Hedera (HBAR) emerged as a standout in the second quarter (Q2) of the year, reversing the downward trend that many projects had been struggling with. The latest report from research firm Messari presents Hedera’s progress on key financial metrics.
Ivy’s dynamics in Q2
One of the most essential events of Hedera’s second quarter was progress in key areas financial indicatorsDespite a 29% quarter-on-quarter (QoQ) decline in market capitalization to $2.7 billion, HBAR managed to move up six spots from 36th to 30th among all tokens, surpassing similarly priced cryptocurrencies.
According to the report, revenues also became a beacon of success for Hedera in Q2, with the chain recording a 26% raise in USD revenues, reaching $1.4 million. Additionally, HBAR revenues increased by 19% quarter-on-quarter to $14.6 million.
The pace of HBAR issuance and circulation continued to be in focus, with 72% of the 50 billion HBAR in circulation at the end of Q2. Quarterly distribution HBAR announced an additional $1.5 billion in HBAR funding in the coming quarter, with a significant portion, 94%, going to ecosystem and open source initiatives.

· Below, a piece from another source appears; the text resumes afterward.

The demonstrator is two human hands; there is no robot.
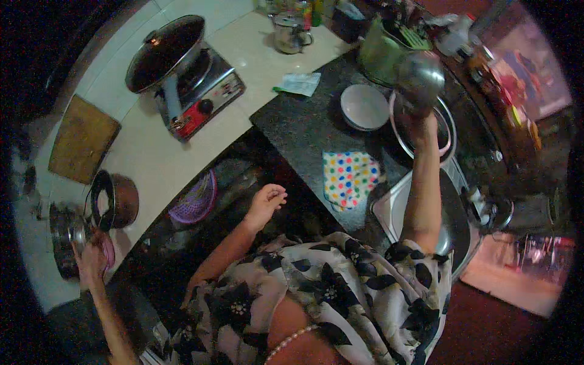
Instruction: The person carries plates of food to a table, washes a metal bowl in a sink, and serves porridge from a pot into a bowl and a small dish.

While the number of daily account creations increased by 31% to 11,100, the number of daily busy addresses fell by 37% to 10,600, reflecting a mixed picture of growth and engagement across the network. Transaction activity The second quarter saw growth, with the average daily number of transactions increasing by 46% to 132.9 million, mainly due to the Hedera Consensus service.
Staking Growth And DeFi Fluctuations
The report also highlighted on-chain staking, which has emerged as a significant trend in the ecosystem. Staking has taken up 62.2% of the circulating supply, indicating a high level of engagement from entities such as Swirlds and Swirlds Labs.
However, the decentralized finance (DeFi) landscape on Hedera saw fluctuations in the second quarter, Total value locked (TVL) sees declines in both USD and HBAR.
Regardless, Messari says initiatives like the HBAR Foundation’s DeFi TVL development program have revitalized the ecosystem, driving liquidity and awareness. On the other hand, liquid staking saw a resurgence in Q2, with Stadera’s TVL increasing by 41% on an HBAR basis.
Finally, decentralized exchange (DEX) Hedera’s volumes also saw a decline in Q2 following bullish According to Messari, in the first quarter, but year-on-year (YoY) it remained sturdy.
At the time of writing, HBAR has seen a significant price decline of 22% over the past month, currently trading at $0.050 amidst the backdrop of general market uncertainty caused by increased volatility in the largest cryptocurrencies on the market: Bitcoin (BTC) and Ethereum (ETH).
Additionally, CoinGecko data shows that the token has seen a noticeable drop in trading volume over the past 48 hours, dropping by 35%. Most importantly, HBAR is still 91% below its all-time high of $0.056 reached in September 2021.